Additionally, there’s considerable traction around the conversation on “AI factories.” In the simplest terms, AI factories are processes and technology infrastructure that allow and enable AI and automation at scale. The Harvard Business School notes that AI factories have four distinct components: a data pipeline, algorithm development, software infrastructure and an experimentation platform.

Many IT leaders expect to see and hear a lot more about the nascent and emerging concept of AI factories during and after GTC 2026.

“There’s a lot of content in GTC this round about building and scaling AI factories, and that's going to be important for our business as well,” says Ron Pickar, AI factory manager at CDW.

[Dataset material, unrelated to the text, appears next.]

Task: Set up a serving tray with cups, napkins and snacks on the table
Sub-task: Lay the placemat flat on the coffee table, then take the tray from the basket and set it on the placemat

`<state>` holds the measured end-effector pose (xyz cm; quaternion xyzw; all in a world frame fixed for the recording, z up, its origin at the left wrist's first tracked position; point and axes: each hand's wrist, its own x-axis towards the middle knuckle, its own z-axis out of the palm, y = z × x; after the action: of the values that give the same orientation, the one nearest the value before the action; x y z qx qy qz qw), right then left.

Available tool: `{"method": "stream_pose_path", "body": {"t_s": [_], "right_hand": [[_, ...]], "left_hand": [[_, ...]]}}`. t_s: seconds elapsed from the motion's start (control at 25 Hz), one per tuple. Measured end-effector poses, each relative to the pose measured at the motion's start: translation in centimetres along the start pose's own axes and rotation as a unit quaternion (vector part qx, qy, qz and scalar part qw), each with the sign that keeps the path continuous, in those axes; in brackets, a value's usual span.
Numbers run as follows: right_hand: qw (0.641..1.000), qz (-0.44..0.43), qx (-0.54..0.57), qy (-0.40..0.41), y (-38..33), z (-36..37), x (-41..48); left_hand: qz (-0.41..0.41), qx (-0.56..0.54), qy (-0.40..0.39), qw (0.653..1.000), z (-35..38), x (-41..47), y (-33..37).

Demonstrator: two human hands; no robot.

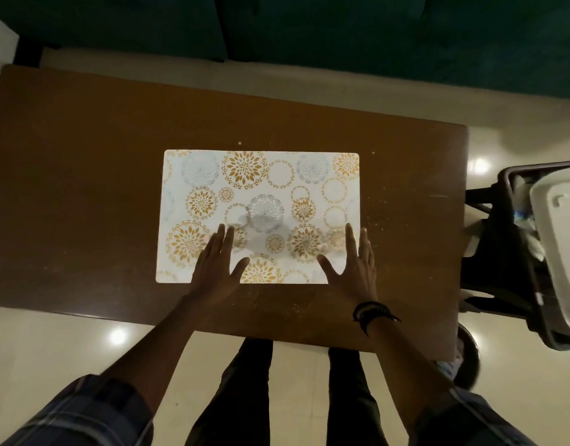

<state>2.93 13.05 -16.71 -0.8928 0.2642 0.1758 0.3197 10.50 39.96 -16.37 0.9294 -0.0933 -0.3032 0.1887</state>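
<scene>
A brown wooden table (84,162) is filling the middle of the head view, and a white rectangular placemat (261,188) printed with gold and grey floral circles is lying flat at its centre, long edges running left to right. The placemat is sitting closer to the near edge of the table than to the far edge. The left hand (214,268) is resting palm down on the near left portion of the placemat, fingers extended and held together, thumb spread toward the middle; it is holding nothing. The right hand (354,265) is resting palm down on the near right corner of the placemat, fingers straight, thumb spread inward, likewise holding nothing. Both hands are overlapping the near edge of the placemat, with the heels of the palms lying over bare table. A set of dark bands (372,313) is encircling the right wrist. Pale specks are showing on the table surface to the right of the placemat. To the right of the table, a dark crate (515,252) is standing on the floor, well apart from the placemat, and a white tray-like item (560,239) is sitting in it; the other contents are too blurred to identify. The person's legs in dark trousers are standing at the near table edge on a glossy pale floor (51,342).
</scene>
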Motion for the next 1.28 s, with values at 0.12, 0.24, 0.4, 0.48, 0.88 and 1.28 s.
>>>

Robotics, Physical AI and Sci-Fi–Inspired Innovation

While AI is serious business in many ways, the truth is that there’s also a lot of imagination and sci-fi–inspired magic in the air around NVIDIA GTC 2026. Perhaps no session captures this more than the one being put on by Disney, titled, “Disney’s Robotic Characters: From the Screen to Reality via Physical AI.” In the session, the company will reveal how the company is using AI-powered humanoid robotics to do what it has always done best: create unforgettable experiences and memories.

The session abstract establishes the horizon:

The translation of animated characters like Olaf, or the design of characters like our BDX Droids, requires balancing artistic fidelity with the constraints of the physical world. This talk explores how these robotic characters achieve that balance through the integration of modular mechatronics and deep reinforcement learning. Leveraging GPU-accelerated simulation to handle complex mechanisms, we train control policies that enable our characters to self-balance and self-regulate temperature. We further demonstrate progress in believable, autonomous navigation and human-robot interaction driven by onboard perception.

Physical AI is absolutely an important frontier in the maturation of AI in general, and humanoid robotics represents merely one slice of that category.

“I think physical AI in general is going to be really interesting to hear about,” says Litten.

Above all else, for many people who grew up with images of Rosie the Robot or C-3PO, the fact that we might be on the horizon of humanoid robotics becoming a fact of life in the way that videoconferencing — imagined on The Jetsons back in the 1960s — is just fun and exciting. And excitement is perhaps the most accurate emotion to describe what surrounds NVIDIA GTC 2026.

“Overall, GTC, I describe it as the Woodstock of technology. It’s always fun. There’s going to be robots running around. It’s going to be a blast,” says Jeff Myers, principal enterprise strategist for human intelligence/AI advanced computing at CDW.